Gotchas: - This contract blocks all production deploys where dry_run is not true. The agent must make two calls: first with dry_run=true, then with dry_run=false (or omitted) after verifying the output. However, this contract will block the second call too. In practice, you would either remove the dry-run gate after verification or use a session-aware approach that checks whether a dry-run was already executed. - The not combinator negates a single child expression. not: { args.dry_run: { equals: true } } fires when dry_run is either missing or not true.


SQL Safety

Block dangerous SQL patterns and require bounded queries. This prevents agents from accidentally running DDL statements or unbounded SELECTs that could crash the database.

When to use: Your agent generates SQL from natural language or constructs queries dynamically. You want to prevent destructive DDL and ensure all queries have a LIMIT clause.

apiVersion: edictum/v1
kind: ContractBundle

metadata:
  name: sql-safety

defaults:
  mode: enforce

contracts:
  - id: block-ddl
    type: pre
    tool: query_database
    when:
      any:
        - args.query: { matches: '\\bDROP\\b' }
        - args.query: { matches: '\\bALTER\\b' }
        - args.query: { matches: '\\bTRUNCATE\\b' }
        - args.query: { matches: '\\bCREATE\\b' }
        - args.query: { matches: '\\bGRANT\\b' }
        - args.query: { matches: '\\bREVOKE\\b' }
    then:
      effect: deny
      message: "DDL statements are not allowed. This agent can only run SELECT queries."
      tags: [change-control, database, sql-safety]

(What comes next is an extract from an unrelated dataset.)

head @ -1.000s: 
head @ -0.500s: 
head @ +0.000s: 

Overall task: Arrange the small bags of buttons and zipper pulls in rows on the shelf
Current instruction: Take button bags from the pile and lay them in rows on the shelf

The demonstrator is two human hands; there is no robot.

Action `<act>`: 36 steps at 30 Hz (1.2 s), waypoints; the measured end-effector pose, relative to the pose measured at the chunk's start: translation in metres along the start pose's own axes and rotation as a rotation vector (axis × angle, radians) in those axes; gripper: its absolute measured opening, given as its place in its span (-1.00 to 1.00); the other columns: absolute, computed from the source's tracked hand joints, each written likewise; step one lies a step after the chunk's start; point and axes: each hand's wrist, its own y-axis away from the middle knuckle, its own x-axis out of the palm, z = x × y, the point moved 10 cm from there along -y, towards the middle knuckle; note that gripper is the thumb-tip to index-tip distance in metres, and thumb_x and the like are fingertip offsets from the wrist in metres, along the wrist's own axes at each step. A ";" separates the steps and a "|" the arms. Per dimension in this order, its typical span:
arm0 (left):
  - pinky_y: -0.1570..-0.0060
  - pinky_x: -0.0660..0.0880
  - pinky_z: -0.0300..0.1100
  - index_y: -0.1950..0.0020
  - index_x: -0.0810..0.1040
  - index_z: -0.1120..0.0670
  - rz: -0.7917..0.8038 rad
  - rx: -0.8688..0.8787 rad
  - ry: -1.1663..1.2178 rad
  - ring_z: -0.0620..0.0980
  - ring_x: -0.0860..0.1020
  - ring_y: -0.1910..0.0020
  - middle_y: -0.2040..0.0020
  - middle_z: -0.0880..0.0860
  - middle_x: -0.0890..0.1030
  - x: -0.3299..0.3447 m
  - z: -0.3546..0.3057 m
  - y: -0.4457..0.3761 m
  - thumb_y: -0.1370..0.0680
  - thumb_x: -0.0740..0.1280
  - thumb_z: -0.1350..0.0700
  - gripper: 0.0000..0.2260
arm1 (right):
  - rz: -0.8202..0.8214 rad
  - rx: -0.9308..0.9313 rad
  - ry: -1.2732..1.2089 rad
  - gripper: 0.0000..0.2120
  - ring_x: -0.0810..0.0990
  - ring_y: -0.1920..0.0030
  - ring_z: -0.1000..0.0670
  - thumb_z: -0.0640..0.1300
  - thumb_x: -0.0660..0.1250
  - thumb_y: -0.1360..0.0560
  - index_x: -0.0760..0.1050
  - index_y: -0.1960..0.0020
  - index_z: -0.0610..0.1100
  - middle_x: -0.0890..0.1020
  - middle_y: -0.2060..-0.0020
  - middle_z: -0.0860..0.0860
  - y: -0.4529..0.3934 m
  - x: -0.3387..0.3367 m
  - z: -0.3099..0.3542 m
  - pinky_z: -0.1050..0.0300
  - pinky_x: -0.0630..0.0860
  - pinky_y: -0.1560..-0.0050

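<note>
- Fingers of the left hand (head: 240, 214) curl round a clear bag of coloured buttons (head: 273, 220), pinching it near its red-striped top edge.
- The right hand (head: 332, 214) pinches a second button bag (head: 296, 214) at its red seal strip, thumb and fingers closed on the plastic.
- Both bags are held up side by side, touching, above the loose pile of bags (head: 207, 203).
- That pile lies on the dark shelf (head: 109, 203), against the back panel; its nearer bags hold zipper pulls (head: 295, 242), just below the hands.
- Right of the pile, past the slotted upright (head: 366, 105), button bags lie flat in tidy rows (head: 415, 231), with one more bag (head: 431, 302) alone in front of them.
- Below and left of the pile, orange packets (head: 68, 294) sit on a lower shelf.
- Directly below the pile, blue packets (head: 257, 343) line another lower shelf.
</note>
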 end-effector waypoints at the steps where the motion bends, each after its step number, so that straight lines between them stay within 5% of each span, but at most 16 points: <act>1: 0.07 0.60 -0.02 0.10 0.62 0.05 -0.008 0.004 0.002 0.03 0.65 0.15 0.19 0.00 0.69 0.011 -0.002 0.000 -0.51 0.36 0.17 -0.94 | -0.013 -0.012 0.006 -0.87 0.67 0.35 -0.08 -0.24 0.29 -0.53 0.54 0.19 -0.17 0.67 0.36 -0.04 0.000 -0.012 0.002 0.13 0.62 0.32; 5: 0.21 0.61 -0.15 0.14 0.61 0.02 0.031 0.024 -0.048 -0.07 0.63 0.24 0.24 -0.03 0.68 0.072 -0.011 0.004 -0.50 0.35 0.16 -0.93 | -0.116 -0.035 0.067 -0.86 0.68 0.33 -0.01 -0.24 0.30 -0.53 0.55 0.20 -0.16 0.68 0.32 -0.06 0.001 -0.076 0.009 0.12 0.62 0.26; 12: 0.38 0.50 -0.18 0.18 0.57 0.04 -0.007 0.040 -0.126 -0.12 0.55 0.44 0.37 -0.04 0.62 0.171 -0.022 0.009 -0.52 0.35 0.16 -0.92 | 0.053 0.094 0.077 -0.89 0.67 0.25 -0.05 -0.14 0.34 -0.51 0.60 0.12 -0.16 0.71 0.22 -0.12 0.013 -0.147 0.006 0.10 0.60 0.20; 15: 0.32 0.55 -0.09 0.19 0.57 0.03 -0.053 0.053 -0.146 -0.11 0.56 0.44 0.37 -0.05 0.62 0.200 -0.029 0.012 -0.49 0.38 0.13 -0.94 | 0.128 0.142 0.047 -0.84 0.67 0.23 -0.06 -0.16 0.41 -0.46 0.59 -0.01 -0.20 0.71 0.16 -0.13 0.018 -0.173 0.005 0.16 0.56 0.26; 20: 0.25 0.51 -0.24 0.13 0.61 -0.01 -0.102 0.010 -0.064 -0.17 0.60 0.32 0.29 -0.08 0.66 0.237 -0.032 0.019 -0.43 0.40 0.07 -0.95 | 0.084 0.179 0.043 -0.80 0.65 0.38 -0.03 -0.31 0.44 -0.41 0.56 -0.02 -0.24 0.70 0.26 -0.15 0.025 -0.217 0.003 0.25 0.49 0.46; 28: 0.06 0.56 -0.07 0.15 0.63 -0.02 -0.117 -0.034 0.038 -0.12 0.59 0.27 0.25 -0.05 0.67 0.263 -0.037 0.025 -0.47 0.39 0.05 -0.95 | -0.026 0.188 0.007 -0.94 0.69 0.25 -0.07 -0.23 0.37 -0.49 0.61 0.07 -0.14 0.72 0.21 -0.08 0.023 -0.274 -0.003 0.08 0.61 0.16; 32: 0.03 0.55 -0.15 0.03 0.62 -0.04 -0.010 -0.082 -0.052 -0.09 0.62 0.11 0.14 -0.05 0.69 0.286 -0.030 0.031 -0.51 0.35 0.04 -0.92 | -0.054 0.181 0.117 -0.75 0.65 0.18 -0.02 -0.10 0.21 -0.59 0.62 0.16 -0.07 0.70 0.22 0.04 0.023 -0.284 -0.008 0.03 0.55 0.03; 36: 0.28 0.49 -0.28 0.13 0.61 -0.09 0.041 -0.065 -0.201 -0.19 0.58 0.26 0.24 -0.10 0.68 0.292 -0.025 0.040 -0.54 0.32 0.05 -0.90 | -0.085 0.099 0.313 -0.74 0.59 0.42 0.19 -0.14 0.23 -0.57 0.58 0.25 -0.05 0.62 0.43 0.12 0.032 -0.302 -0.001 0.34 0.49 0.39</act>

  - id: require-limit-on-select
    type: pre
    tool: query_database
    when:
      all:
        - args.query: { matches: '\\bSELECT\\b' }
        - not:
            args.query: { matches: '\\bLIMIT\\b' }
    then:
      effect: deny
      message: "SELECT queries must include a LIMIT clause to prevent unbounded result sets."
      tags: [change-control, database, sql-safety]
import re
from edictum import Verdict, precondition

@precondition("query_database")
def block_ddl(envelope):
    query = (envelope.args.get("query") or "").upper()
    ddl_keywords = ["DROP", "ALTER", "TRUNCATE", "CREATE", "GRANT", "REVOKE"]
    for kw in ddl_keywords:
        if re.search(rf"\b{kw}\b", query):
            return Verdict.fail(
                f"DDL statement '{kw}' is not allowed. "
                "This agent can only run SELECT queries."
            )
    return Verdict.pass_()

@precondition("query_database")
def require_limit_on_select(envelope):
    query = (envelope.args.get("query") or "").upper()
    if "SELECT" in query and "LIMIT" not in query:
        return Verdict.fail(
            "SELECT queries must include a LIMIT clause "
            "to prevent unbounded result sets."
        )
    return Verdict.pass_()

Gotchas: - Regex matching is case-sensitive by default. The patterns above match uppercase SQL keywords. If your agent generates lowercase SQL, add case-insensitive patterns or normalize the query before evaluation. - The LIMIT check uses matches to search anywhere in the query string. A subquery with LIMIT in a comment would satisfy the check. For production use, consider a Python precondition that parses the SQL properly. - These contracts protect against accidental DDL, not intentional abuse. A determined agent could encode SQL to bypass string matching. Defense in depth with database-level permissions is essential.